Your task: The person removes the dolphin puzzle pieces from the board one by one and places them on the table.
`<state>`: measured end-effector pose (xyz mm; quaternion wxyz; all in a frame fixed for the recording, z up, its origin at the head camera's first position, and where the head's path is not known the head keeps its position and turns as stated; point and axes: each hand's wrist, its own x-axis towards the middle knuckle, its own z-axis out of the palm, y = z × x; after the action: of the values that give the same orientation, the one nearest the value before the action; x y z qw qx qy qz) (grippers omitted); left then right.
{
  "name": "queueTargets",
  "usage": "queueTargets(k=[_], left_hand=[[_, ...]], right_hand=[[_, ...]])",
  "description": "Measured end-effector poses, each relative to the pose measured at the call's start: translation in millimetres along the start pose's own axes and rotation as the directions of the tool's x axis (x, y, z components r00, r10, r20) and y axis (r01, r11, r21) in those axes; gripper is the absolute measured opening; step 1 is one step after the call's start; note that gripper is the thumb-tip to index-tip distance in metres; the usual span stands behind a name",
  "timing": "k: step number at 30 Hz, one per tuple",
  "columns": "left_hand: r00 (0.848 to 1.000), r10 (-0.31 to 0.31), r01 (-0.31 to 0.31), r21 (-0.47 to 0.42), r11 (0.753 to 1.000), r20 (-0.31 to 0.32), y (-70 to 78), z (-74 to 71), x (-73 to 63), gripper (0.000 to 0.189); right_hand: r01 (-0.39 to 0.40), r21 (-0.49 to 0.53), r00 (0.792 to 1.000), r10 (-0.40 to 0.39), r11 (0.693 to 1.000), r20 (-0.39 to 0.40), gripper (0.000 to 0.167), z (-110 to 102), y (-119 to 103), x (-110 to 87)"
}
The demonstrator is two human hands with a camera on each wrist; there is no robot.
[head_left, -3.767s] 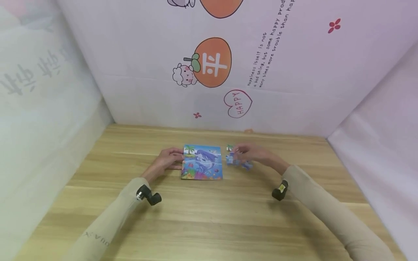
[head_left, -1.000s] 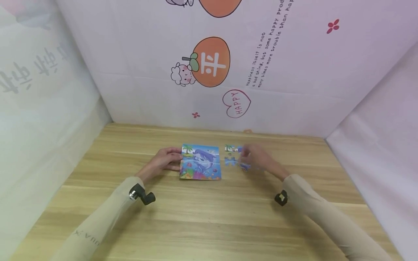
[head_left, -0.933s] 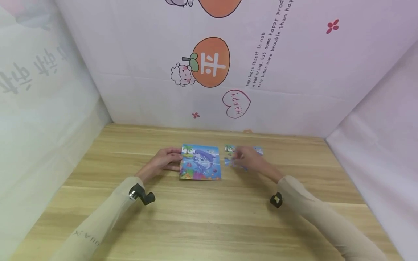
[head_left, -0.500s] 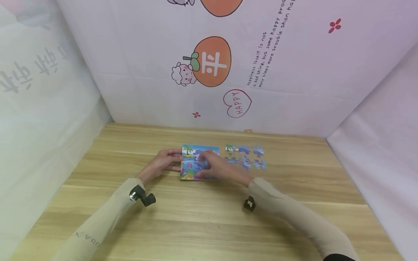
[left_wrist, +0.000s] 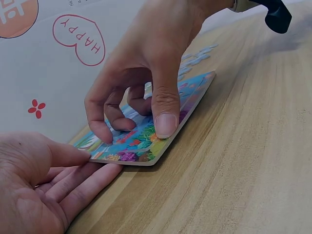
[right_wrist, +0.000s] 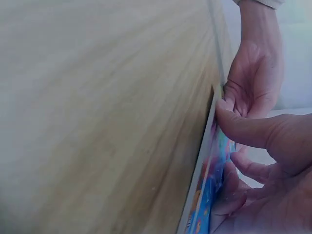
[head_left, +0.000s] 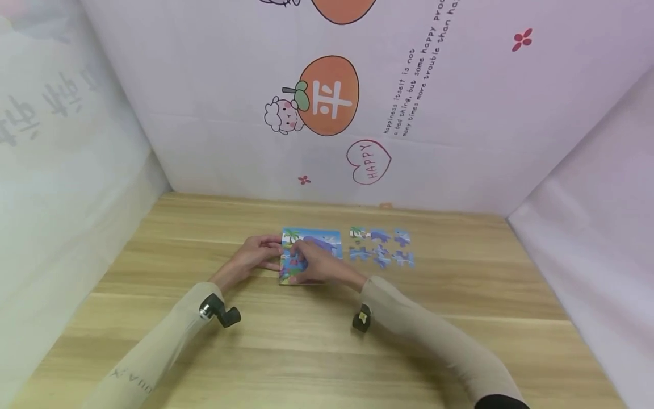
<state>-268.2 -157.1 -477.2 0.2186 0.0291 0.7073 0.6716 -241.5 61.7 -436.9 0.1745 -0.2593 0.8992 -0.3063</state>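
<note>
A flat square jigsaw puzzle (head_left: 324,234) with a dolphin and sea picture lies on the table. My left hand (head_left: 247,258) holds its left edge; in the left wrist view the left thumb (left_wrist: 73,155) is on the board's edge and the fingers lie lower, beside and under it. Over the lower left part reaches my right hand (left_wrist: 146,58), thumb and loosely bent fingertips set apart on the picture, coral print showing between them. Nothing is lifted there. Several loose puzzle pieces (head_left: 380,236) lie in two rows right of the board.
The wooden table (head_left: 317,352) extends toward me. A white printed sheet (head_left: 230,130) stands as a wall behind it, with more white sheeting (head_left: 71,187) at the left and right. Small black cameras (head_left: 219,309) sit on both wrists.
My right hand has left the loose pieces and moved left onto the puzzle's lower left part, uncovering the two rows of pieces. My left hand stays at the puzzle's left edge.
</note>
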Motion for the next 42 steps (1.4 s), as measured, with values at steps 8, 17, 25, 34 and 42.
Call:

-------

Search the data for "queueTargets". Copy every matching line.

  "name": "queueTargets",
  "usage": "queueTargets(k=[_], left_hand=[[_, ...]], right_hand=[[_, ...]])",

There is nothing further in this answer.